Whitehall view that council funding is sustainable ‘beggars belief’ amid threats of bankruptcy

A damning new report from the Public Accounts Committee (PAC) has blasted the Ministry of Housing, Communities and Local Government (MHCLG) as “complacent,” accusing it of being overly reliant on a favourable Spending Review outcome instead.

The report argues that after seven years of government funding cuts totally nearly 50% and increasing demand on services, local authorities and their vital services – such as housing and social care – are under serious threat.

It also accuses the MHCLG of lacking transparency in its understanding of the pressures faced by local authorities, especially in light of the lack of social care announcements in the latest NHS funding pledge.

“Signs of financial pressure are now present amongst local authorities, particularly those with social care responsibilities. Nearly two-thirds of these local authorities drew on their funding reserves in 2016-17 to support their spending and over 80% overspent their social care budgets,” the report explained.

“Some of these local authorities are rapidly depleting their reserves: more than one in 10 local authorities with social care responsibilities will have completely exhausted their reserves within three years if they continue to use them at the rate they did in 2016–17.”

In February, Northamptonshire County Council was forced to issue a section 114 notice indicating that the authority was at risk of bankruptcy, while Somerset has recently suggested it could be going down the same path. “Despite this evidence of financial pressure, the department’s view is that the local authority sector is sustainable,” PAC stated.

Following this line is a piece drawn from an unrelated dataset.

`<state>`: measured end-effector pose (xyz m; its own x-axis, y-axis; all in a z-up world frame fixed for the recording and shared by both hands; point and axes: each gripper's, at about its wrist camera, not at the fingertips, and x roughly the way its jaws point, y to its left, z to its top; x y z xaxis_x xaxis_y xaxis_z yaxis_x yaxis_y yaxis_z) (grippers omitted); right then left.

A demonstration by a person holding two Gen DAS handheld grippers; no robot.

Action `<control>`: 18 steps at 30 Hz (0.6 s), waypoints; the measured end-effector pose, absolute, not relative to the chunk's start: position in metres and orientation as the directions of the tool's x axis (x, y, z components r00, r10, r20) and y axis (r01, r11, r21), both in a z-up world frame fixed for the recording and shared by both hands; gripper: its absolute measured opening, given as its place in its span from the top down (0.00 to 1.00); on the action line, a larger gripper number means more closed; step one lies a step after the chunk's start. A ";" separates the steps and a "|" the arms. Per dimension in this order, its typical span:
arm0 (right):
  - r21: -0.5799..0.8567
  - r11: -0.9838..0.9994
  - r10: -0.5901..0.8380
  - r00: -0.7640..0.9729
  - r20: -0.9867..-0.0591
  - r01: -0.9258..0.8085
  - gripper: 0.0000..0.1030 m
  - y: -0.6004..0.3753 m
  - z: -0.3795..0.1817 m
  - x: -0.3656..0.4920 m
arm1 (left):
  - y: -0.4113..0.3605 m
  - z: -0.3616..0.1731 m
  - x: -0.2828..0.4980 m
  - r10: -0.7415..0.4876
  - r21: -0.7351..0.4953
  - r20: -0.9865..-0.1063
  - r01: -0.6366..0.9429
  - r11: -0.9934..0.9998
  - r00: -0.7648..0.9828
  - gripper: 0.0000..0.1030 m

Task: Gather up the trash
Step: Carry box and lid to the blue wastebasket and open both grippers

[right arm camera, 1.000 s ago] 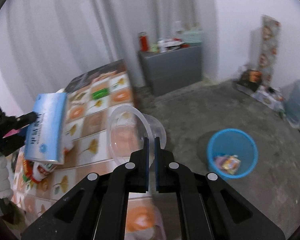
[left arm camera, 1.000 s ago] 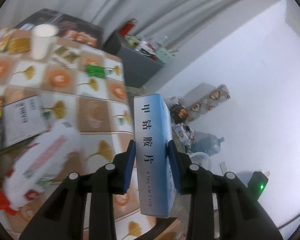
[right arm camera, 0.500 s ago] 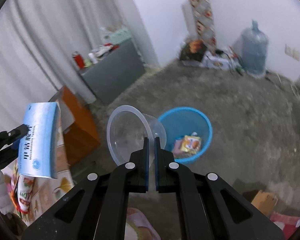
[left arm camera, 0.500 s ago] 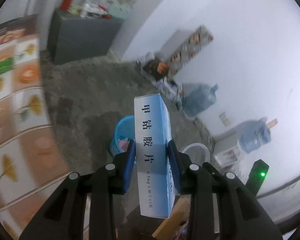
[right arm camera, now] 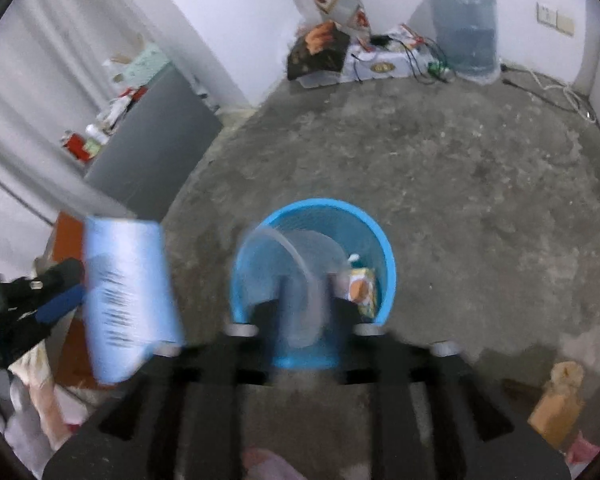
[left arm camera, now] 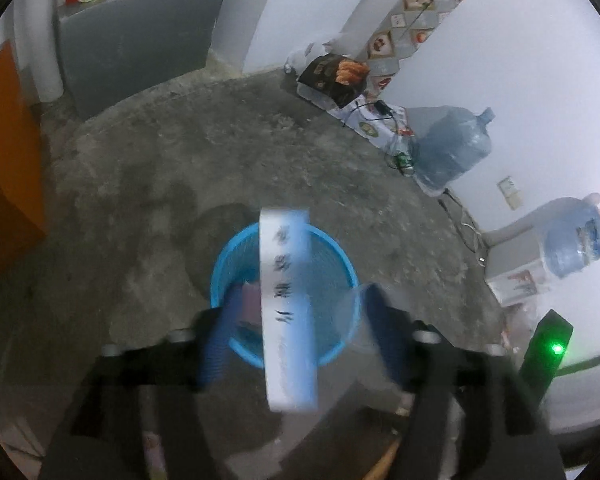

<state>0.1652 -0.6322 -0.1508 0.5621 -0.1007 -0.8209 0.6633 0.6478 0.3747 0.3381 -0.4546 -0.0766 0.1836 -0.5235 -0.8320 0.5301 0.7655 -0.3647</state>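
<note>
A blue mesh bin (left arm camera: 225,264) (right arm camera: 382,240) stands on the concrete floor right under both grippers. My left gripper (left arm camera: 300,296) has its jaws opening. The white-and-blue medicine box (left arm camera: 288,320) (right arm camera: 128,296) hangs blurred between them, over the bin, clear of both pads. My right gripper (right arm camera: 307,284) is also opening. The clear plastic cup (right arm camera: 300,264) sits blurred between its fingers, above the bin's mouth. An orange snack wrapper (right arm camera: 360,288) lies inside the bin.
A grey cabinet (left arm camera: 132,40) (right arm camera: 152,152) with clutter on top stands by the curtain. Water bottles (left arm camera: 452,148) (right arm camera: 464,28), boxes and cables line the far wall. The orange table side (left arm camera: 4,160) is at the left. A cardboard piece (right arm camera: 556,404) lies near right.
Both hands swung away from the patterned table and down over the blue bin. Both pairs of jaws came apart, letting go of the box and the cup.
</note>
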 end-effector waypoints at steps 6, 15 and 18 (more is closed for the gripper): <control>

The PAC recommended that the department should write to the committee by September to explain why it believes the current local authority sector is sustainable in the current Spending Review period, and what it is doing to minimise the risk of financial failure of councils currently on its risk register.

The committee’s chair, Meg Hillier, commented: “It is no secret that councils are under the cosh. The mystery is how central government expects their finances to improve when it has such an apparently shaky grasp of the issues.

“It beggars belief that the department responsible for the local government financial framework, and which takes the lead in assessing councils’ funding requirements, has neither an agreed measure of sustainability nor a clear definition of ‘unsustainable.’

“These are fundamental weaknesses in its approach to assessing the financial risks facing councils and the sector as a whole – risks that, as the evidence bears out, are clear and pressing.”

She added that it is not feasible for councils to have to dip into their reserves to keep essential services running and to dodge a deficit.

Hillier continued: “Councils seeking to set budgets that are both sustainable and provide value for money need far greater clarity on the implications of changes to the way they are funded, and the amount of money they will have available.

“Central government’s view is, in effect, that it expects everything to work out in the end. We beg to differ.”

Despite these findings, central government has failed to indicate that more money could be on the horizon for local government. During his keynote speech at yesterday’s LGA Conference, communities secretary James Brokenshire dodged every single question relating to the potential for more cash in the upcoming Spending Review, as well as failed to clarify whether he was lobbying the chancellor for a higher settlement.

When pressed by members of the audience – who were astonished at the secretary of state’s calls for a ‘local government renaissance’ without backing this up with more funding – Brokenshire simply said that he was “listening intently” to council concerns and will seek to “champion local government” as best he can.

An MHCLG spokesperson said: “Local authorities are responsible for their own funding decisions, but over the next two years, we are providing councils with £90.7 billion to help them meet the needs of their residents, including social care.

“We recognise the pressures councils are facing, so we are working with local government to develop a funding system for the future.

“On top of this, we are giving them the power to retain more of the income they get from business rates so they can use it to drive further growth in their area.”